1 Introduction

1.1 What does your theory say about your data?

If you are reading this book, I can assume that you are interested in estimating an economic model of how people behave in a particular environment. But what does it mean to “estimate” an economic model? When we talk of estimating models, we usually mean econometric models. For example we might estimate the coefficients \(\beta\) in a linear regression model:

\[ Y_i=\beta_0+\beta_1X_i+\epsilon_i \]

From my perspective, this equation is a model for how (say) treatment conditions in an experiment \(X_i\) influence choices made by the experiment’s participants \(Y_i\). The model assumes a linear relationship between \(X\) and \(Y\). The parameters of this model \((\beta_0,\beta_1)^\top\) describe the specific linear relationship that exists in the data, and our goal in linear regression is to estimate (and hopefully interpret) these parameters. While there are some special cases in which our theory will tell us that there should be a linear relationship between \(X\) and \(Y\),1 this framework is woefully limiting relative to the rich set of economic models we might want to take to our data. Instead, we need a framework for translating our theoretical ideas about how our participants might behave into probabilistic predictions about what the data these participants generate will look like.

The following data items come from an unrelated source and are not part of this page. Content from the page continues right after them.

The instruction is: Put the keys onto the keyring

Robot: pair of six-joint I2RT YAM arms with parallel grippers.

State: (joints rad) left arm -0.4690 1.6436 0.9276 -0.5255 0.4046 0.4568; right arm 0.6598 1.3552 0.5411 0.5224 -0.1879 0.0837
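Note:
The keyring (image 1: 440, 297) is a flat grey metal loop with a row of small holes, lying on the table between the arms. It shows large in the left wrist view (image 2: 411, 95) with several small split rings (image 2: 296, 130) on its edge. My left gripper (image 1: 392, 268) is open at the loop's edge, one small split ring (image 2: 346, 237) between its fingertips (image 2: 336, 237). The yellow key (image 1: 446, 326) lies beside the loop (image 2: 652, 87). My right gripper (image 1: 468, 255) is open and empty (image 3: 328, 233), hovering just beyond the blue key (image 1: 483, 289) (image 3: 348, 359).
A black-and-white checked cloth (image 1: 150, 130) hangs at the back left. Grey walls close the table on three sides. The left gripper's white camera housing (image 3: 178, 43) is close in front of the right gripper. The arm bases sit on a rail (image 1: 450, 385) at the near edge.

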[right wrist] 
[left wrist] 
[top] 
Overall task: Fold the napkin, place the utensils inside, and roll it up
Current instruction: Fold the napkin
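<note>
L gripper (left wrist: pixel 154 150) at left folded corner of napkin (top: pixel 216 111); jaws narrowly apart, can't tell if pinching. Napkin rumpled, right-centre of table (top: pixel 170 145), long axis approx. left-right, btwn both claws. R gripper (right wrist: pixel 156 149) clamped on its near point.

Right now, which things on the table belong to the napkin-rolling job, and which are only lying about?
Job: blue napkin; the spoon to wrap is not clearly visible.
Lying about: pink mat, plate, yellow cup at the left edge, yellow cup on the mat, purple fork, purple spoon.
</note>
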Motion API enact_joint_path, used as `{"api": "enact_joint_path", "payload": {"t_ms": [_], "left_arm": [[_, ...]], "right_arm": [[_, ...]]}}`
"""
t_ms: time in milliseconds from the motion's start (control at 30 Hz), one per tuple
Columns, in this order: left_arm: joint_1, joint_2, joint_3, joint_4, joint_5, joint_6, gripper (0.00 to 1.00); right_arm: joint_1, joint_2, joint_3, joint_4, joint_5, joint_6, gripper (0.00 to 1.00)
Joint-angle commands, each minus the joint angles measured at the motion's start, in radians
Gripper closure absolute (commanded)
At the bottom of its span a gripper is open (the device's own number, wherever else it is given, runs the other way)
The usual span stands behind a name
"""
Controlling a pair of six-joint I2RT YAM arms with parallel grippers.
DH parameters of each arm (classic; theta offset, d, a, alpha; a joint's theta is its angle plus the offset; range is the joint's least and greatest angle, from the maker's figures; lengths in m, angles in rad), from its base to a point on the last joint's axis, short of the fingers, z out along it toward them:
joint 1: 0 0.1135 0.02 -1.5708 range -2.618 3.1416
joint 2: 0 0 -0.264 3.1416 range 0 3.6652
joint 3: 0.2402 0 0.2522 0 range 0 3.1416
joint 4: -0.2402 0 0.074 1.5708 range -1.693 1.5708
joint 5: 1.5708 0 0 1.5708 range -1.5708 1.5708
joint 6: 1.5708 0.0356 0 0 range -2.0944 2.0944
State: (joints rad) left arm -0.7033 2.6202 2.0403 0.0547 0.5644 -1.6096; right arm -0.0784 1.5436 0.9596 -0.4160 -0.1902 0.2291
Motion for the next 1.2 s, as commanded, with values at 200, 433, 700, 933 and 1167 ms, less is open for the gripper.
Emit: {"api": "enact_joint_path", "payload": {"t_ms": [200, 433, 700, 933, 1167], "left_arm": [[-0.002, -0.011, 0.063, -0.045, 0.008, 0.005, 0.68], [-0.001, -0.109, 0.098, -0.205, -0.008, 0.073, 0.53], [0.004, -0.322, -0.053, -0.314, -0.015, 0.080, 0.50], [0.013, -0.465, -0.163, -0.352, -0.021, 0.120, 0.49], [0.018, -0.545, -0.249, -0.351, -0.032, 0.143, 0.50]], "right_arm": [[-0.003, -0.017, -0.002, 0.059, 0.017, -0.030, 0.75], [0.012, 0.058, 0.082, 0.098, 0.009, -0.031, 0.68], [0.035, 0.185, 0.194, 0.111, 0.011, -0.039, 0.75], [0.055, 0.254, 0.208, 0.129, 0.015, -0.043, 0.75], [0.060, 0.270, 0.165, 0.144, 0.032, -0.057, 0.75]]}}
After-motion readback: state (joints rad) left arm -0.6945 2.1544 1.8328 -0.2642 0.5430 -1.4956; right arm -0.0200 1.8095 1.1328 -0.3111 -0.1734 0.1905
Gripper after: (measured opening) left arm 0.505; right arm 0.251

To fix ideas, suppose that in our experiment, we elicit participants’ risk preferences using an investment task:

You are endowed with 100 tokens, and can invest any amount of these tokens in a lottery. You have a chance of \(1/2\) (50%) to win [\(X\)] times the tokens you bet on the lottery, and a \(1/2\) (50%) chance that these tokens are lost. (adapted from Bland (2019))

We have an economic model, expected utility maximization, that makes predictions in this environment. Specifically, let \(y^*\) be the number of tokens that a participant chooses to invest, then they will choose \(y^*\) such that:

\[ y^*=\arg\max_{y\in[0,100]}\left\{0.5 u(100-y)+0.5 u(100-y + Xy)\right\} \]

where \(u(x)\) is the participant’s utility function over certain amounts of money. We further make the simplifying assumption that this utility function takes on the constant relative risk-aversion functional form:

\[ u(x)=\frac{x^{1-r}}{1-r} \]

From here, we can solve the maximization problem using the first-order condition (please bear with me, I like to show my working):

\[ \begin{aligned} \max_{y\in[0,100]}&\left\{0.5 \frac{(100-y)^{1-r}}{1-r}+0.5 \frac{(100-y + Xy)^{1-r}}{1-r}\right\}\\ 0&=-0.5(100-y^*)^{-r}+0.5(X-1)(100-y^*+Xy^*)^{-r}\\ (100-y^*)^{-r}&=(X-1)(100+(X-1)y^*)^{-r}\\ y^*&=\frac{100(1-(X-1)^{-1/r})}{(X-1)^{1-1/r}+1} \end{aligned} \]

Which makes predictions that look like this:

library(tidyverse)
dplt1<-(
  expand.grid(X=seq(2.01,6,length=100),r = c(0.2,0.4,0.6,0.8))
  %>% mutate(y=100*(1-(X-1)^(-1/r))/((X-1)^(1-1/r)+1),
             r = paste("r =",r)
             )
)

(
  ggplot(dplt1,aes(x=X,y=y,color=r))
  +geom_path()
  +xlab("X")+ylab("y (optimal choice)")
  +theme_bw()
  
)
Predictions from a model of expected utility maximization. $r$ is the parameter in the CRRA utility function $u(x)=\frac{x^{1-r}}{1-r}$

Figure 1.1: Predictions from a model of expected utility maximization. \(r\) is the parameter in the CRRA utility function \(u(x)=\frac{x^{1-r}}{1-r}\)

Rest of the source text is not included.